BRCT domains were first identified in and named after the breast cancer susceptibility protein BRCA1 (Zhang et al.,1998). They have alpha/beta structures that occur singly or as multiple repeats. BRCT domains are 80-100 amino acid in length and function as phosphopeptide ligands (Clapperton et al.,2004). They are found in nuclear proteins that are typically associated with cell cycle checkpoint functions responsive to DNA damage (Glover et al.,2004). An unusual feature of paired BRCT motifs is that the phosphopeptides bind across the domain-domain interface (Clapperton et al.,2004). Available data when this entry was prepared suggest that BRCTs may bind exclusively to phosphoserine peptides.

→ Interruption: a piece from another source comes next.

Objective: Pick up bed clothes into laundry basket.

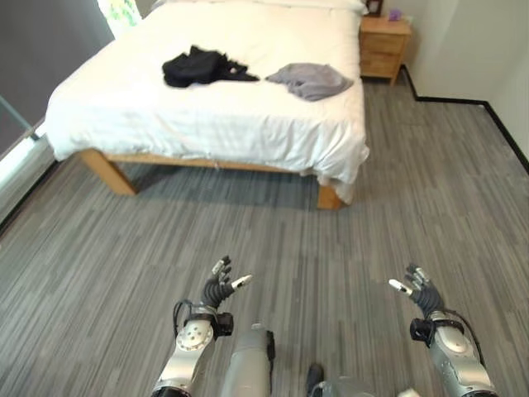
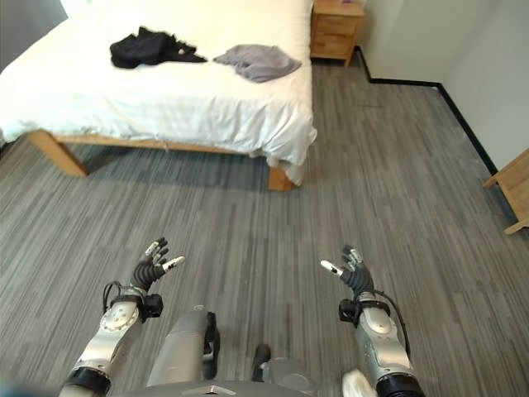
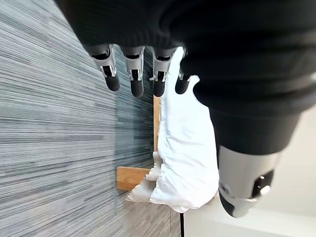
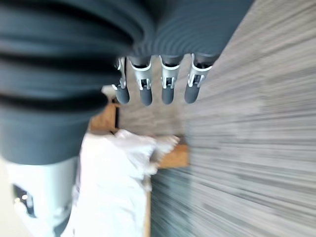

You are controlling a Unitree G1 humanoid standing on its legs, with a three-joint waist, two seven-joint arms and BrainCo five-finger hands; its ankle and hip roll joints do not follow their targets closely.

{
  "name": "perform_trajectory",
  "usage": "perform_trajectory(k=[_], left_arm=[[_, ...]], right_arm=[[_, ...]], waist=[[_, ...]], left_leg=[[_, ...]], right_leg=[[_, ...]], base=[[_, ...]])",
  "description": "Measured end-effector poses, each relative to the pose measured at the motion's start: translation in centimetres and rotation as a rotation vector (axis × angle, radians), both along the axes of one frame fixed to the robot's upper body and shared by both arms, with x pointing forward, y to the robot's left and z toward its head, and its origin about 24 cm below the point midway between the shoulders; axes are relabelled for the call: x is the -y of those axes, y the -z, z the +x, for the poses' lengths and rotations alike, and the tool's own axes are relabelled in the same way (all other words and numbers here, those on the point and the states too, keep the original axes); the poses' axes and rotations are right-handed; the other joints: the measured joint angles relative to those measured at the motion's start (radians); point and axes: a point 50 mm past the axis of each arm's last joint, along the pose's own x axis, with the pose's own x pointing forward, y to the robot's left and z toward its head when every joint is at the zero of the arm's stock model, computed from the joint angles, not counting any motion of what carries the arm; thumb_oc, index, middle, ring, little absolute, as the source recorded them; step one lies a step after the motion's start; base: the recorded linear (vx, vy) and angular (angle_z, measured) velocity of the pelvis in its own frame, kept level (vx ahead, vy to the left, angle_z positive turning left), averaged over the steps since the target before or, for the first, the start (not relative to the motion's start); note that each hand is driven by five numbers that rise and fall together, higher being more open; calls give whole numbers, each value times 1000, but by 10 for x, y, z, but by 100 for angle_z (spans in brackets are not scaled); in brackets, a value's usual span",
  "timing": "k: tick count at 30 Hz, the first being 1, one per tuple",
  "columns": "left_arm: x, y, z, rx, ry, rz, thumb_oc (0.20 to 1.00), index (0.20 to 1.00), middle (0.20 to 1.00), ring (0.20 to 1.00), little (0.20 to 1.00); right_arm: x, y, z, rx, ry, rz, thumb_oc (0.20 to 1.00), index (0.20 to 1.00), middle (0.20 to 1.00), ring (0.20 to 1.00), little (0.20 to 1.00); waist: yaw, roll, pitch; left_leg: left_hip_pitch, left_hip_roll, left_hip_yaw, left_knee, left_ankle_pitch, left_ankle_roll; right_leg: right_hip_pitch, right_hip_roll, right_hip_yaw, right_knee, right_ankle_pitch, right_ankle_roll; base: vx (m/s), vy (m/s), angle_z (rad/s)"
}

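1. left eye view: the black garment (image 1: 205, 66) and the grey garment (image 1: 311, 80) lay side by side, a little apart, on the white bed (image 1: 149, 116), well away from the robot across bare grey floor (image 1: 273, 231). the left hand (image 1: 221, 285) and right hand (image 1: 417, 285) were raised low in front with fingers relaxed and spread, holding nothing. the likely risk was a reach begun from too far back, so the fingers would close short of the cloth.

2. right eye view: a wooden nightstand (image 2: 336, 31) stood just beside the bed's far corner, and a piece of wooden furniture (image 2: 514, 192) showed at the right edge of the room. i could not make out a laundry basket here; a garment lifted without knowing the drop point could end up on the floor. the bed's wooden leg (image 2: 281, 178) and the overhanging sheet sat in the approach path and could catch a foot or a low arm.

3. left wrist view: the left hand's fingers (image 3: 134, 74) hung straight and empty, the bed corner (image 3: 185, 163) beyond them. a loose grasp might gather the sheet along with the clothing.

4. right wrist view: the right hand's fingers (image 4: 168, 81) were likewise released, nothing between them, bedding (image 4: 121, 197) ahead. a grab at the edge of the bed would take bedding, not a garment.
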Motion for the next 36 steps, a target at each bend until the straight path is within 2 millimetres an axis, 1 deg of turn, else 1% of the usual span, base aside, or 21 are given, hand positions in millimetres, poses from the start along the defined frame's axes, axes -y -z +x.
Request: perform_trajectory(k=[1,2,3,4,5,6,8,9,12,15,18,19,20,21,22,23,25,27,29,33,36], left_arm=[[-3,1,-1,-2,-4,-1,1000,1000,1000,1000,1000],[-3,3,-1,-10,-6,1,1000,1000,1000,1000,1000],[-3,2,0,-11,-4,2,1000,1000,1000,1000,1000],[-3,4,-1,-21,1,1,1000,1000,1000,1000,1000],[0,4,-1,-21,9,-5,1000,1000,1000,1000,1000],[5,4,-2,-21,22,-18,1000,1000,1000,1000,1000],[12,10,-5,-47,62,-14,1000,1000,1000,1000,1000],[12,11,-4,-60,74,-5,1000,1000,1000,1000,1000],[19,-1,11,-7,121,6,1000,1000,1000,1000,1000],[37,-24,36,93,203,-3,1000,1000,1000,1000,1000],[35,-37,46,149,201,6,1000,1000,1000,1000,1000],[37,-37,46,151,209,3,1000,1000,1000,1000,1000],[34,-37,46,147,215,24,1000,1000,1000,1000,1000],[25,-34,42,125,215,61,1000,1000,1000,1000,1000],[18,-28,34,98,217,82,1000,1000,1000,1000,1000],[16,-19,23,56,220,89,1000,1000,1000,1000,1000],[19,-8,9,13,238,86,1000,1000,1000,1000,1000],[22,0,-4,-8,197,26,1000,1000,1000,1000,1000],[20,7,-15,-48,213,24,1000,1000,1000,1000,1000],[20,8,-22,-68,246,-15,1000,1000,1000,1000,1000],[32,10,-26,-95,346,-42,1000,1000,1000,1000,1000]], right_arm=[[1,1,1,-5,-3,-5,1000,1000,1000,1000,1000],[1,2,0,-15,0,-7,1000,1000,1000,1000,1000],[1,5,-2,-29,0,-7,1000,1000,1000,1000,1000],[0,7,-4,-38,-6,-6,1000,1000,1000,1000,1000],[0,5,-3,-32,-11,-8,1000,1000,1000,1000,1000],[0,3,-3,-24,-14,-10,1000,1000,1000,1000,1000],[-8,10,-7,-52,-38,4,1000,1000,1000,1000,1000],[-19,14,-12,-73,-74,22,1000,1000,1000,1000,1000],[-32,0,-5,10,-130,31,1000,1000,1000,1000,1000],[-24,1,-9,-7,-112,12,1000,1000,1000,1000,1000],[-25,4,-11,-23,-124,7,1000,1000,1000,1000,1000],[-19,1,-10,-16,-125,-14,1000,1000,1000,1000,1000],[-17,1,-11,-18,-119,-18,1000,1000,1000,1000,1000],[-16,2,-13,-26,-114,-19,1000,1000,1000,1000,1000],[-15,6,-18,-40,-100,-13,1000,1000,1000,1000,1000],[-6,6,-23,-55,-88,-38,1000,1000,1000,1000,1000],[13,-1,-22,-50,-65,-101,1000,1000,1000,1000,1000],[36,-30,6,14,-93,-218,1000,1000,1000,1000,1000],[56,-83,44,207,-49,-325,1000,1000,1000,1000,1000],[91,-164,94,271,-72,-687,1000,1000,1000,1000,1000],[101,-197,137,186,-10,-787,1000,1000,1000,1000,1000]], waist=[[20,29,-10],[18,35,-6],[17,32,-5],[25,-5,-21],[22,1,-37],[15,16,-56],[21,49,-111],[28,16,-125],[-18,7,-106],[-66,56,-52],[-67,73,-19],[-86,109,-7],[-99,91,1],[-97,61,6],[-109,-2,-8],[-119,-22,-12],[-86,-12,-15],[-62,-13,-19],[-34,-37,-19],[4,-13,-21],[-2,-30,-31]], left_leg=[[85,13,17,-339,2,1],[106,7,10,-452,-1,-1],[105,-2,9,-470,-3,0],[120,-48,79,-420,-1,4],[128,-66,119,-348,18,35],[142,-72,154,-277,34,102],[254,-107,119,-304,12,206],[291,-128,102,-332,5,233],[377,-185,36,-370,-64,239],[507,-191,-66,-416,-102,238],[600,-171,-84,-419,-109,217],[631,-130,-191,-415,-198,209],[644,-116,-231,-411,-213,145],[668,-114,-234,-416,-227,122],[704,-131,-228,-419,-244,94],[746,-108,-265,-423,-277,45],[737,-70,-276,-375,-279,41],[702,-54,-237,-308,-268,52],[641,-103,-254,-339,-270,56],[589,-132,-273,-434,-187,68],[585,-123,-274,-437,-182,53]], right_leg=[[43,22,5,-14,-10,14],[83,34,19,-28,-5,7],[126,35,22,-41,-15,24],[214,-8,32,-54,-55,90],[234,-8,35,-36,-59,95],[253,-2,48,16,-61,97],[235,-1,36,216,-67,106],[147,-70,0,447,-78,94],[-111,-231,-23,911,13,83],[-313,-264,21,1073,15,83],[-476,-281,51,915,18,97],[-489,-225,52,571,36,128],[-470,-179,148,330,63,141],[-443,-165,224,155,104,157],[-429,-173,224,115,134,146],[-405,-158,250,164,237,157],[-363,-117,232,162,274,131],[-317,-108,195,96,294,77],[-254,-120,186,-46,359,40],[-199,-71,166,-121,377,41],[-200,-69,138,-124,360,53]], base=[[634,144,-48],[639,152,-41],[777,220,-27],[736,243,-22],[711,270,-29],[462,276,-29],[269,227,-45],[250,258,-54],[370,309,3],[338,74,94],[579,-127,101],[464,-164,122],[444,-163,149],[198,-86,143],[310,-146,163],[338,-182,162],[278,-172,102],[100,-75,34],[122,-97,26],[52,-56,-1],[9,-22,-1]])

By contrast FHA domains, which are often found in a similar functional context, recognise phosphothreonine peptides (LIG_FHA_1). Many of the BRCT ligands are likely to be at pSQ motifs phosphorylated by the checkpoint kinases, ATM, ATR, DNA-PK (Glover et al.,2004). BRCA1-binding motifs are S..F.K (high affinity) or S..F (lower affinity) (Clapperton et al.,2004). Metazoan MDC1 binds histone H2AX C-terminal motifs S..Y$ (Lee et al.,2005) [which may be S..F$ in plants and S..L$ in fungi, but experimental evidence has been lacking]. A poorly characterised motif binding the TopBP1 BRCT may match the pattern S.II but more data is needed (Liu et al.,2003). Since consensus motifs have so far been defined for just a few BRCT domains, the range of different binding motif patterns could be quite large.